* [HOW TO COMPLETE THIS TASK]: Without including the pictures, copy each line below exactly as it reads.
[Start of Attachment]
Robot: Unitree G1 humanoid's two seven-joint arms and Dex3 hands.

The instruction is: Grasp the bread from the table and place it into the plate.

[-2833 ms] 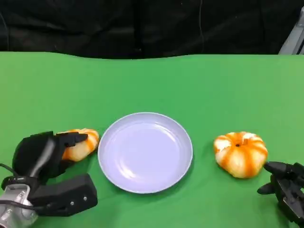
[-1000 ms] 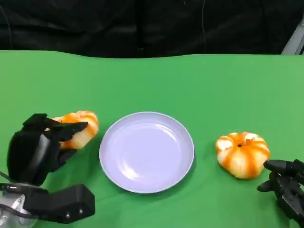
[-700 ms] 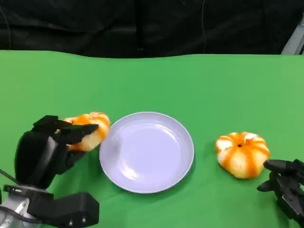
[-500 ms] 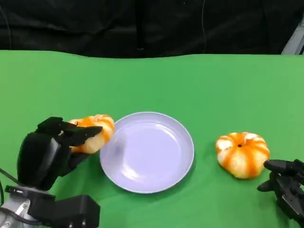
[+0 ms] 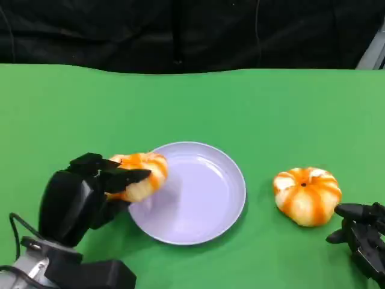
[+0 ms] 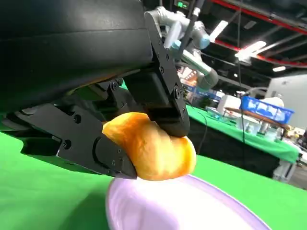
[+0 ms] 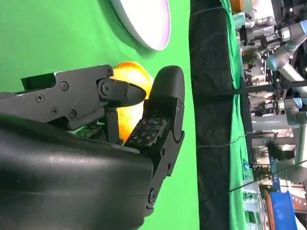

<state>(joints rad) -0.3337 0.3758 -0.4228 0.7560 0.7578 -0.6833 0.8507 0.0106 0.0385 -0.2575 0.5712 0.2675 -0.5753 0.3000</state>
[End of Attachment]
* [EXERCISE OUTPUT]:
Robot: Unitree G1 humanoid's two seven-joint arms and Dex3 hands.

The instruction is: Grasp the bread from the table and place it into the plate.

[-2833 ms] 
[-1000 ms] 
[-700 ms] 
[-500 ms] 
[+0 ms] 
[+0 ms] 
[+0 ms] 

<state>(joints rad) -0.3337 0.3758 -0.4228 0.7560 0.7578 -0.6833 0.8507 0.0106 0.0385 -0.2575 0.5712 0.2675 -0.5753 0.3000</state>

No additional answer text is required.